鹿児島でも猛威を振るったEmotet(エモテット)ですが、どうも6月ごろ新手口が確認されたあと、しばらくなりを潜めていましたが、また11月に出現し始めたようなので、注意です。

前のEmotet関連記事
https://www.kagomaga.jp/?p=288

Emotet(エモテット)ってなんだっけ

Emotet(エモテット)は不正なプログラムの一種で、感染したパソコンからは、個人情報、特にメールのやり取りの文面アドレス帳、ブラウザの認証などが流出します。
抜かれたメールの文面などを利用され、さらに拡散の種にされます。
また、メールの認証情報も盗まれるので、勝手にメールをばらまかれたり、またメールの盗み見をされたりもします。
それだけでなく、「Emotet(エモテット)」は他の悪質なマルウェアをダウンロード・実行しようとするのでモノによってはさらに様々な個人情報が抜かれる可能性が出てきます。
また、社内の同じネットワーク上にあるPCへの感染を試みようともしてきますので、社内・社外ともに攻撃してしまう可能性があります。

その他、ランサムウェアをとしても活動し、感染した端末のデータを使用不能にするものもあるようです。
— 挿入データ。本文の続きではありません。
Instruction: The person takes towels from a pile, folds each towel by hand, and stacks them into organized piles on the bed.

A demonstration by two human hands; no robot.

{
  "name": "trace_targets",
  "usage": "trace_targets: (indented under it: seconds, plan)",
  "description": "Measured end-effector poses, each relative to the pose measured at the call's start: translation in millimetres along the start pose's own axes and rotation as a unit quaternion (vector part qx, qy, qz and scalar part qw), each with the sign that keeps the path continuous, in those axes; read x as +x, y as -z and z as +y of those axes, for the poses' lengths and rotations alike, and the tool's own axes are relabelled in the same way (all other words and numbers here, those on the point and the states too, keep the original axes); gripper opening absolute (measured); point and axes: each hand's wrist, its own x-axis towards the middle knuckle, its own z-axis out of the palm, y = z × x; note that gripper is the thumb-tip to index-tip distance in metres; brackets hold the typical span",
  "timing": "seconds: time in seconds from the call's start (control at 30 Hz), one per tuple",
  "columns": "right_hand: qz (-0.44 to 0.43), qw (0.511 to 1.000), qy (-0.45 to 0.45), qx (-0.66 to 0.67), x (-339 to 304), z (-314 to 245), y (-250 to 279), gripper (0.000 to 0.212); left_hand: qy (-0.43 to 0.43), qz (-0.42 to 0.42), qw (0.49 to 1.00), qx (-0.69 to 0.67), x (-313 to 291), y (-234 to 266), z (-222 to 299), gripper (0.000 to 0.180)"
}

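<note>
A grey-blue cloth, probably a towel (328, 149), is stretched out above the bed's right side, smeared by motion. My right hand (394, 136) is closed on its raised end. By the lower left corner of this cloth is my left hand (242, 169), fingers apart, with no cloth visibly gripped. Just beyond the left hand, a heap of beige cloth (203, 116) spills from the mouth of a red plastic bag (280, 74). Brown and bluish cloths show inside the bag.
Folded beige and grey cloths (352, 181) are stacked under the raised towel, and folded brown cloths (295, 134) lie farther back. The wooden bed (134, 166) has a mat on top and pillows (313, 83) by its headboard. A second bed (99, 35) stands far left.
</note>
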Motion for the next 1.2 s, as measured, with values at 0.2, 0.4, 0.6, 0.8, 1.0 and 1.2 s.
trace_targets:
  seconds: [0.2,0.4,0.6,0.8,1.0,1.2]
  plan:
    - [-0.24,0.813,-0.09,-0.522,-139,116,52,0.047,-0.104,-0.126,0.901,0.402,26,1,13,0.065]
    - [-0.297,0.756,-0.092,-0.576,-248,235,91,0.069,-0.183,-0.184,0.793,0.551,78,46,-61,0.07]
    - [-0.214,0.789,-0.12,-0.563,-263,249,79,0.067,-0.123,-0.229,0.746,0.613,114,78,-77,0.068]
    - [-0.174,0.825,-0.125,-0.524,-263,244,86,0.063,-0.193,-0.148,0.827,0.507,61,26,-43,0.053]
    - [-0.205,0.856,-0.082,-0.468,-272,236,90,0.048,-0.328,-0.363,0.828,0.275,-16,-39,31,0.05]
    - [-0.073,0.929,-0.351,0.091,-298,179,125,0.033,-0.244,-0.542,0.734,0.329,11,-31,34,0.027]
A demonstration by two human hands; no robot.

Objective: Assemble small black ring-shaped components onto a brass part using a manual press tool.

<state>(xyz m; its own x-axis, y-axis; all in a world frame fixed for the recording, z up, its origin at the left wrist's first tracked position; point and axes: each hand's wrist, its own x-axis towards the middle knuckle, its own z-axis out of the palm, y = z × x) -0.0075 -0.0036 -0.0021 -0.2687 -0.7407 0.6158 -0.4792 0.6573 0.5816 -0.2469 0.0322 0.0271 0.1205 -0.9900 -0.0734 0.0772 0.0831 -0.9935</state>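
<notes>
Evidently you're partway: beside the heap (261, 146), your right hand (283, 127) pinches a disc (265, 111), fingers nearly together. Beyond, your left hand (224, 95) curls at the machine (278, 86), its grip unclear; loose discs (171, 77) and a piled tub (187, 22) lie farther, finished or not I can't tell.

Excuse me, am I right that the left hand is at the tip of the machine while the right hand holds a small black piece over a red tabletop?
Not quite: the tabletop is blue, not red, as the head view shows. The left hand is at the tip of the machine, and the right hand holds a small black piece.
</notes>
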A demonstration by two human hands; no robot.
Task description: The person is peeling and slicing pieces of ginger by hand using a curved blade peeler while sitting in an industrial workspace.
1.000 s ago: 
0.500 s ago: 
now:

抜かれたメールの文章を再利用される=実際に存在したやりとりをもとにされるので、非常に「ありそうな」文章が「知り合い」から送られてくることになり、大変大変流行しました。

これまでの手口

メールに添付されたWord / Excel / pdfなどの添付ファイル内に仕込まれているのが主流でした。WordやExcelファイルを開くとマクロを実行させようとしてきます。ダイアログに従って「実行する」や「はい」をクリックしてしまうと感染するという寸法です。その他、オーソドックスに文中URL、pdfリーダーに見せかけた偽プログラム、zipも確認されていました。

6月に確認された手口

6月になると、「lnk添付型」が確認されるようになりました。
lnkはいわゆるショートカットで、不用意に開くと別途添付されているzipファイルが展開され…という流れです。
しかも盗まれるデータの範囲も拡大し、ブラウザに保存されたクレジットカード情報が窃取されるケースも出てきましたと警察庁から発表がありました。
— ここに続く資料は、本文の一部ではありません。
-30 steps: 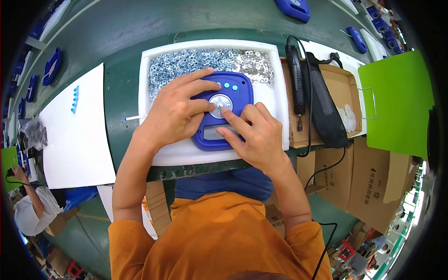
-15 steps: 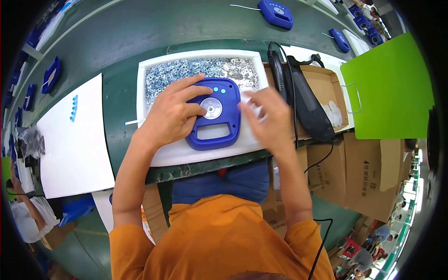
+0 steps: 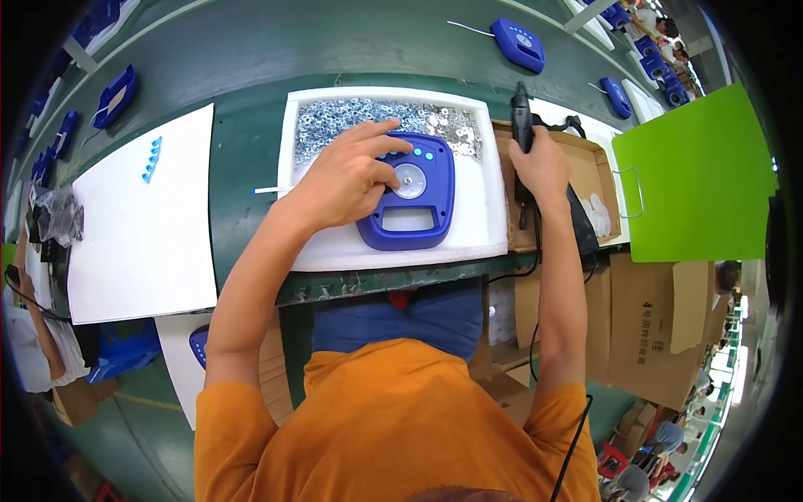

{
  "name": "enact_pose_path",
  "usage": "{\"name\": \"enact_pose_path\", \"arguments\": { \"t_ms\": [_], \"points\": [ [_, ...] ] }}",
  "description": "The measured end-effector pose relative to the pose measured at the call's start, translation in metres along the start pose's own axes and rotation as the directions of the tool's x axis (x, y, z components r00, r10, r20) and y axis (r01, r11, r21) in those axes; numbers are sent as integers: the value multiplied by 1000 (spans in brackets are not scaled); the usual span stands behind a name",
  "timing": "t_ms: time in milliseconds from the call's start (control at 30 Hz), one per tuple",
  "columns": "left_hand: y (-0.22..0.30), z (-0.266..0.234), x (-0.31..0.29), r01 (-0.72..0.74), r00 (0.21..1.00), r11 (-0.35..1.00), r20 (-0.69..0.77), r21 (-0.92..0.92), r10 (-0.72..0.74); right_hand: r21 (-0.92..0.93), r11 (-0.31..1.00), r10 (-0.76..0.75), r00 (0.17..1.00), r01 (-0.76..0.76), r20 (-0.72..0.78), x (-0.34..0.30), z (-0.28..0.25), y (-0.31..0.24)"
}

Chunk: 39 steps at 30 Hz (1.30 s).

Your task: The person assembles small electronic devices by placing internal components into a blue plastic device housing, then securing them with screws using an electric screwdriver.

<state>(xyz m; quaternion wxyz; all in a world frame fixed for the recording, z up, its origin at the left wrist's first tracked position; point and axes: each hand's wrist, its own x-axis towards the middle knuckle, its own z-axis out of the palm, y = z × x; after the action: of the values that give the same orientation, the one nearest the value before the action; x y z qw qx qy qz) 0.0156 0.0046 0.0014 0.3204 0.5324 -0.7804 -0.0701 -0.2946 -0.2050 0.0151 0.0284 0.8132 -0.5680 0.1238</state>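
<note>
A blue plastic housing point(image 3: 404, 229) with a handle cutout lies on the white foam tray. A clear round disc point(image 3: 411, 181) with a centre hole sits in it, near a row of light-blue buttons point(image 3: 429, 156). My left hand point(image 3: 353, 177) holds the housing by its left side, fingers bent over the disc and buttons; they partly cover both. To the right, my right hand point(image 3: 544, 166) is closed around a black electric screwdriver point(image 3: 522, 113), which stands roughly upright over the cardboard box. A white strip point(image 3: 269, 191) pokes out left of my left wrist.
The foam tray point(image 3: 489, 243) holds many small metal nuts and washers point(image 3: 339, 121). Beside it, a cardboard box point(image 3: 590, 151) contains white translucent pieces point(image 3: 595, 216). A green board point(image 3: 694, 180) stands at right. Light-blue parts point(image 3: 151, 159) lie on a white sheet point(image 3: 138, 243). More blue housings point(image 3: 519, 46) sit beyond.
My right hand has moved right, from beside the housing to the screwdriver, and taken hold of it. My left hand stays on the housing. The whole view has shifted slightly.
</note>
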Motion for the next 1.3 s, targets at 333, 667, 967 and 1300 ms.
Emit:
{"name": "enact_pose_path", "arguments": {
  "t_ms": [333,667,967,1300],
  "points": [
    [1,1,-2,13,1000,1000,3,12,-13,994,-107,95,995,19,-9,-61,-107,-45],
    [-3,3,-2,-11,1000,1000,-16,14,11,932,-320,37,986,168,-165,-78,-82,-138],
    [-5,4,-3,-43,999,999,-19,12,43,934,-263,-88,958,242,-273,-68,-61,-177],
    [-8,5,-1,-35,999,999,-10,-42,34,957,-276,-361,913,92,-191,-54,-54,-171]
  ]
}}
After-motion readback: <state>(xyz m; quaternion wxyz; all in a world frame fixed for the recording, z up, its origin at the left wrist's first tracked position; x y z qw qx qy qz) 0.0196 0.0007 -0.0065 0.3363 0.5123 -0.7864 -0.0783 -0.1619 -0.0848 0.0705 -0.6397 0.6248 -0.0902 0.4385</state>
メール添付されてきたショートカットには気をつけて(これはイメージ)

警察庁「Emotetの解析結果について」
https://www.npa.go.jp/cyberpolice/important/2020/202012111.html

11月に確認された手口

Emotet騒動を受けてかどうかは定かではありませんが、2022年4月にMicrosoftはネット上やメールソフト等でダウンロードしてきたいわゆる「信頼できない」WordやExcelのファイルのマクロを標準で無効にすることを発表。これで(Emotetに限らず)マクロに仕込まれたウイルスは減っていく…と思われましたが2022年11月、またWordやExcelを直接送ってくるタイプが確認されました。

当社に届いた、開けてないけど恐らくそうだろうなというファイル

Microsoftからのアップデートで「信頼できない」Word・Excelのファイルのマクロはデフォルトで無効になっているから安心…と思いきや今月出てきたタイプは、平たく解説するとWord・Excelが「これは信頼できないマクロだな」と判別している部分をなんやかんやして「信頼できるマクロ」と認識させ、マクロを実行できるようにする…というタイプ。
このなんやかんやの部分が、ファイルを開いた人に色々指示する内容(このファイルを〇〇のフォルダにコピーしろetc)なので、さすがにあやしさMAXの力業ではありますが、もたらす被害は甚大のため、念のため注意喚起とさせていただきます。

JPCERT「マルウェアEmotetの感染再拡大に関する注意喚起」
https://www.jpcert.or.jp/at/2022/at220006.html

一番の対策

最新の手口は本当に力業なんですが、これを画面の表示に従ってしまうと「自分でウイルスファイルをパソコンに招き入れ、実行した」という構図になるのでせっかくのセキュリティが働かない可能性もある…というパソコンの脆弱性というより使用する人間の心理に付け入るいやらしい手口でもあります。

Emotet一番の対策は、「あやしい添付ファイルは開かないこと」。